Assignment
Please repeat the lines below, exactly and only, from the one that holds "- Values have" through the one that holds "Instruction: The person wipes".

- Opening Delimiter -

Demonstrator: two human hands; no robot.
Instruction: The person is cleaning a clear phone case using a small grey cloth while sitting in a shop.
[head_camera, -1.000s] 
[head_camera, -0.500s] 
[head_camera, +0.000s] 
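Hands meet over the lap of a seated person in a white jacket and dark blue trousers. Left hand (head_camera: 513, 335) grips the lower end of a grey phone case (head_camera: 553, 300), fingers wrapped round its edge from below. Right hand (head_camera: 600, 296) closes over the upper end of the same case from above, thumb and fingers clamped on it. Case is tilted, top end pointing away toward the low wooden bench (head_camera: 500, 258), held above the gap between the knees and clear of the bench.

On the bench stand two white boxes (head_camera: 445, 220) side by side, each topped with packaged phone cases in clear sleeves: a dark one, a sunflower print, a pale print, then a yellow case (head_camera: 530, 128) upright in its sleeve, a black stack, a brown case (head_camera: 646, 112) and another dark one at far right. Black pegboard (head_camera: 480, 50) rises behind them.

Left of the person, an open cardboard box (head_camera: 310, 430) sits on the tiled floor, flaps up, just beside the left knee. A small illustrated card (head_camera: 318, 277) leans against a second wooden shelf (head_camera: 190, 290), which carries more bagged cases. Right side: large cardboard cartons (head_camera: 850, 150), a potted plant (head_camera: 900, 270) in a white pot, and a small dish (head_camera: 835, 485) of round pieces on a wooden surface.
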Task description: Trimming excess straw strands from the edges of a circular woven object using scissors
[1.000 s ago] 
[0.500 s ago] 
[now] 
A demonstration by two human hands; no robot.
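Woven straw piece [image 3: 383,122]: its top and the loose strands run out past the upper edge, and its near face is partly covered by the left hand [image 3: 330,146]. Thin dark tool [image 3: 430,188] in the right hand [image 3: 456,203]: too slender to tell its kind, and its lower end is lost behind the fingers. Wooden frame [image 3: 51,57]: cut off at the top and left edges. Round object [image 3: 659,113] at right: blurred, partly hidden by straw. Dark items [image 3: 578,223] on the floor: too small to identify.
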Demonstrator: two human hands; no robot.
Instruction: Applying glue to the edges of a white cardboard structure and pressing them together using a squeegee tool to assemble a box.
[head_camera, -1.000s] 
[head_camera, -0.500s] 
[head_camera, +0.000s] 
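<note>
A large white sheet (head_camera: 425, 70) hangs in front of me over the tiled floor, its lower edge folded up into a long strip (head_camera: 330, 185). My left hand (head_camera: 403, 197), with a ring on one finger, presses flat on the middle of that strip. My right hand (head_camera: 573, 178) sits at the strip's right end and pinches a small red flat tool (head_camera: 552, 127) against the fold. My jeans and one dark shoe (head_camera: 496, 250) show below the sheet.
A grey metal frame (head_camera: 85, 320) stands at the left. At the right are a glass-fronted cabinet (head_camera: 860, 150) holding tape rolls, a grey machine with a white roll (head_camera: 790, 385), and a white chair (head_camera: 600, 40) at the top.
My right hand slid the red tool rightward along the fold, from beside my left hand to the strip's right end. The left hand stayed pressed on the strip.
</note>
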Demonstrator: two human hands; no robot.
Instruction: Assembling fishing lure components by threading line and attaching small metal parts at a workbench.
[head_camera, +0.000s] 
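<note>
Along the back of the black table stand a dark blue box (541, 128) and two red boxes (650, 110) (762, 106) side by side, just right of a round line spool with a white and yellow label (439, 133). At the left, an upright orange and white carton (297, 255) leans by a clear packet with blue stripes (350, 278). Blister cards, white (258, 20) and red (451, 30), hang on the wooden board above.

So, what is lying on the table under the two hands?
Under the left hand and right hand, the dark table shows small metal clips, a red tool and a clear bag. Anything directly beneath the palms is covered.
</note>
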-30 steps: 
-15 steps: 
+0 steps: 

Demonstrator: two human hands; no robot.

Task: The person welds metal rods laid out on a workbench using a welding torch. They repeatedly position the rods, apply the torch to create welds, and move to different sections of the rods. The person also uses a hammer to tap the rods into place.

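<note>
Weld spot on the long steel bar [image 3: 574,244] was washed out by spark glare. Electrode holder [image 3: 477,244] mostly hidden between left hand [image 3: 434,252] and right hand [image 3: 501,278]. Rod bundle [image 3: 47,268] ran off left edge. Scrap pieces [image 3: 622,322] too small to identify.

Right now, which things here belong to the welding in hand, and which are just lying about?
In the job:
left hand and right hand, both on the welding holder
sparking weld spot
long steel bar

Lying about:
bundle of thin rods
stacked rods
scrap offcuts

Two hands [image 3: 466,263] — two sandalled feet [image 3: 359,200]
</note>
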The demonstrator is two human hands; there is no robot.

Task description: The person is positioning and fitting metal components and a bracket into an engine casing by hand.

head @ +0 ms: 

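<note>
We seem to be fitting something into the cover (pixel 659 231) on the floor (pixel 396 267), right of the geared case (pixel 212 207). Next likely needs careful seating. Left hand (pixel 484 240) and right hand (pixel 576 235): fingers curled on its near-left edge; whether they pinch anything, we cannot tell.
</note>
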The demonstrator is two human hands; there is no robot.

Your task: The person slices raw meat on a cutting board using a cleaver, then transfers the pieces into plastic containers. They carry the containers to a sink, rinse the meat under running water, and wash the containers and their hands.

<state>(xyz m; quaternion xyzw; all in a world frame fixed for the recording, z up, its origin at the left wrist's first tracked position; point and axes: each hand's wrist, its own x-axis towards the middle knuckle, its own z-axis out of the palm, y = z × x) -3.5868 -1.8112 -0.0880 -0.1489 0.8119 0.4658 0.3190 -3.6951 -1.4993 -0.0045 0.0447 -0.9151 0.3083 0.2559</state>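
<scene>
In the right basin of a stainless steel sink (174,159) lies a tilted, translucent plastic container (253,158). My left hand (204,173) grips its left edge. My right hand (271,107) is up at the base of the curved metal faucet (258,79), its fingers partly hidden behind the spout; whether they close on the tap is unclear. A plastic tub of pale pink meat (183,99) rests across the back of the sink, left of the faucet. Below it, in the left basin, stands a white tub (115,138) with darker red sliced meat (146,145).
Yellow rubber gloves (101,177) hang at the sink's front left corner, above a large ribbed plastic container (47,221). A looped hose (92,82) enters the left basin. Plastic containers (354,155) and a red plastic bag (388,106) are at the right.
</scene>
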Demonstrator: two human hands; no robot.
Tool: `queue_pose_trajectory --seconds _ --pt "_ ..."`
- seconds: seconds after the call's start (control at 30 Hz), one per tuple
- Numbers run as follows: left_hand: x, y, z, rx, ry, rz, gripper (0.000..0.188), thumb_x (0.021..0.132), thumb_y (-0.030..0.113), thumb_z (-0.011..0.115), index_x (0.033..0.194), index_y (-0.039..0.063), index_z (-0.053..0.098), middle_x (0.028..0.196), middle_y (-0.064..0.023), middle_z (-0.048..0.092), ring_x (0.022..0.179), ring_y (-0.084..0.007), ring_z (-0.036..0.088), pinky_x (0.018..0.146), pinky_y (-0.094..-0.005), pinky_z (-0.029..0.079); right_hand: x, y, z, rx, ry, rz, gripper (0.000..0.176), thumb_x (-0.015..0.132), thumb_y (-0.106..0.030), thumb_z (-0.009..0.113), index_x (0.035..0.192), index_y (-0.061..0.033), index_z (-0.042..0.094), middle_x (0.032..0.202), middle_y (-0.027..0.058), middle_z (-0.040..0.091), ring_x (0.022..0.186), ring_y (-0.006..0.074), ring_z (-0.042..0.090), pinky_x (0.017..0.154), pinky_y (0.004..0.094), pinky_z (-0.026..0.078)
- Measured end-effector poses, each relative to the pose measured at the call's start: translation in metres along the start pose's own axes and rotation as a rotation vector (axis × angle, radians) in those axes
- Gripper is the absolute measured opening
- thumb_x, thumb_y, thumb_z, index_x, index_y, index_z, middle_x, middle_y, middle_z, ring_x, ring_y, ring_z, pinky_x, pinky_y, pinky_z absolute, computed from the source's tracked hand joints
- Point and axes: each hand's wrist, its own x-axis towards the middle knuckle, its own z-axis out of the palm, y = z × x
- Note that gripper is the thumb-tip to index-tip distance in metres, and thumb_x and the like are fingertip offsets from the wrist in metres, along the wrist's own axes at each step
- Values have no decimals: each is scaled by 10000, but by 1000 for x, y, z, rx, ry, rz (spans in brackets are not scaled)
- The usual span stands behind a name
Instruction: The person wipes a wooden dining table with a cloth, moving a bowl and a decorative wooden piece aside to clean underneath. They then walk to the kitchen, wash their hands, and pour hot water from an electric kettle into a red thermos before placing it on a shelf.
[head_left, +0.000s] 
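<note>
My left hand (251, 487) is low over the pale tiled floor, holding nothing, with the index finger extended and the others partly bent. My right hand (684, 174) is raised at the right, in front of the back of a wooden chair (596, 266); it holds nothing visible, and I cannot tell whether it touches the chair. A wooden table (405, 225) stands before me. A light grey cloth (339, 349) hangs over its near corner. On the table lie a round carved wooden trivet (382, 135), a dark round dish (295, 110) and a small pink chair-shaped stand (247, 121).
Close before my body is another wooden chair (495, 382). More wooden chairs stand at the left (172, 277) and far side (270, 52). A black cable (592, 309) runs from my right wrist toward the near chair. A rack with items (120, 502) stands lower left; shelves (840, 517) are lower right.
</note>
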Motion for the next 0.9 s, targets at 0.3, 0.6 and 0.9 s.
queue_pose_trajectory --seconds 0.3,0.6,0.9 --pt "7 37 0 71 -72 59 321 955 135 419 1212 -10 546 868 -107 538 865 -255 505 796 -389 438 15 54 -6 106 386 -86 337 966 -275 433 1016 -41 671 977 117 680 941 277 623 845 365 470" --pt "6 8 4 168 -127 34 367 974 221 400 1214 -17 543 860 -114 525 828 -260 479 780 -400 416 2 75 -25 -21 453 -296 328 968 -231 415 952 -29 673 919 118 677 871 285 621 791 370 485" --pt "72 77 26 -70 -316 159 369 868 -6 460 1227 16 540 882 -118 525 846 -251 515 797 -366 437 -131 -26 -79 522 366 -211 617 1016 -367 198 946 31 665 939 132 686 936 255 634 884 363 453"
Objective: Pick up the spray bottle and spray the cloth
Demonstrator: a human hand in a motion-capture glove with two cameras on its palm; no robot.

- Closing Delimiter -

Response
- Values have no decimals: each is scaled by 10000, but by 1000 for x, y, z, rx, ry, rz (spans in brackets are not scaled)
- The usual span stands behind a name
Instruction: The person wipes a wooden dining table with a cloth, moving a bowl and a decorative wooden piece aside to clean underneath. They then walk to the kitchen, wash their hands, and pour hot water from an electric kettle into a red thermos before placing it on a shelf.

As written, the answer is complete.